Attentats de janvier 2015Vingt ans de réclusion requis contre un des accusés
Mardi, la justice française a demandé vingt ans de prison à l’encontre de l’un des hommes accusés d’avoir participé aux attentats de janvier 2015, à Paris.
Près de huit ans après les attentats jihadistes contre «Charlie Hebdo» et l’Hyper Cacher, l’accusation a requis mardi vingt ans de réclusion à l’encontre d’Amar R., un des deux accusés rejugés en appel pour leur rôle présumé dans ces attaques. Le ministère public prendra ses réquisitions à l’égard du principal accusé, Ali Riza P., dans l’après-midi.

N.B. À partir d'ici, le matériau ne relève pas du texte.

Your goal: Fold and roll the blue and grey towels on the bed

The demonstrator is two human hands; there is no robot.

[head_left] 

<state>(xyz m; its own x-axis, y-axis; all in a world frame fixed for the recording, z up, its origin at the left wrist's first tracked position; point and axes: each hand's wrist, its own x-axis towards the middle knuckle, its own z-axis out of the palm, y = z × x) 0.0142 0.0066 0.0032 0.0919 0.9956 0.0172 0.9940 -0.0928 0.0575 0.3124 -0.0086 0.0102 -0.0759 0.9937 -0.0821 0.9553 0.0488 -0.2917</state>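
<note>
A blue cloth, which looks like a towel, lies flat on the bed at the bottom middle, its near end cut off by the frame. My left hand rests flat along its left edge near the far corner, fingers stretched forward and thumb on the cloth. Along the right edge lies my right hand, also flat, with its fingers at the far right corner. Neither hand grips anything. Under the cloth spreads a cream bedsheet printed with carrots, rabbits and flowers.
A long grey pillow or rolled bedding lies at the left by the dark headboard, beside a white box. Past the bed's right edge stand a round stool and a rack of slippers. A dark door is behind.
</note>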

Dans la première partie de ce réquisitoire à deux voix, l’avocate générale Delphine Thibierge a demandé à la cour d’assises spéciale de Paris, qui rejuge l’affaire depuis le 12 septembre, de condamner Amar R. à vingt ans de réclusion criminelle, assortis d’une période de sûreté des deux tiers.
En première instance, en décembre 2020, les juges avaient condamné ce proche du tueur de l’Hyper Cacher Amedy C. à cette même peine de vingt ans de prison, allant plus loin que les réquisitions du parquet national antiterroriste qui avait sollicité dix-sept ans à son encontre.
Il nie les faits
Amar R., qui est rejugé à 41 ans pour association de malfaiteurs terroriste criminelle, a toujours contesté tout lien avec les attentats de janvier 2015. Lors des débats, souvent vifs, il a répété n’avoir «rien à voir avec les armes, rien à voir avec l’islam, rien à voir avec le terrorisme», avançant une simple «relation amicale» avec Amedy C., un ancien «pote de prison» avec lequel il «rigolait bien».
Ses explications sur plusieurs déplacements dans la région lilloise dans les mois précédant les attaques, liés selon lui à un trafic de stupéfiants et non pour récupérer des armes, ou encore ses rencontres avec Amedy C. la veille et l’avant-veille du début des attentats pour le «remboursement d’une dette de 200 euros», n’ont pas convaincu l’accusation.
«Duplicité»
Pendant toute la durée du réquisitoire, comme il l’a souvent fait pendant le procès, l’accusé a gardé la tête baissée dans son box, donnant l’impression pour le ministère public qu’il voulait «faire oublier qu’il a apporté un soutien majeur» à Amedy C.
L’avocate générale a mis en avant la «capacité à la dissimulation» et la «duplicité» d’Amar R., et brocardé sa «stratégie de défense», qui est «finalement «Je n’ai rien vu, je n’ai rien entendu». Mais pour Delphine Thibierge, Amar R. a bien fourni les armes qui ont «servi à tuer» la policière municipale Clarissa Jean-Philippe à Montrouge et quatre hommes dans un supermarché Hyper Cacher de l’est parisien, les 8 et 9 janvier 2015, ainsi qu’un soutien financier à Amedy C.
Reprenant les propos d’une avocate de parties civiles, la représentante du parquet général a souligné: «pas d’armes, pas de balles, pas de balles, pas de morts». Sans aveux et sans traces ADN reliant Amar R. aux armes, l’accusation s’est fondée sur les nombreux échanges téléphoniques entre l’accusé et Amedy C., dont il était devenu le «correspondant privilégié» avant les attaques.
Electrochoc
Compte tenu de cette «proximité», Amar R. ne «pouvait ignorer» la «radicalisation» et la nature du projet d’Amedy Coulibaly, qui avait coordonné ses attaques avec les frères Saïd et Chérif K., auteurs du massacre à la rédaction de «Charlie Hebdo» le 7 janvier 2015, a estimé l’avocate générale.
Ces attentats, visant la liberté d’expression, les forces de l’ordre et la communauté juive, avaient fait 17 morts et créé un électrochoc en France. À l’issue du premier procès, à l’automne 2020, onze hommes avaient été condamnés pour leur participation à ces attaques, notamment en fournissant des armes. Seuls Amar R. et Ali Riza P., les plus lourdement condamnés, avaient fait appel.
En première instance, Ali Riza P. avait écopé de trente ans de réclusion criminelle pour complicité d’assassinats terroristes, échappant à la peine maximale, la perpétuité, requise par le ministère public. Ce Franco-Turc de 37 ans conteste également les accusations. La défense aura la parole mercredi. Le verdict est attendu jeudi soir.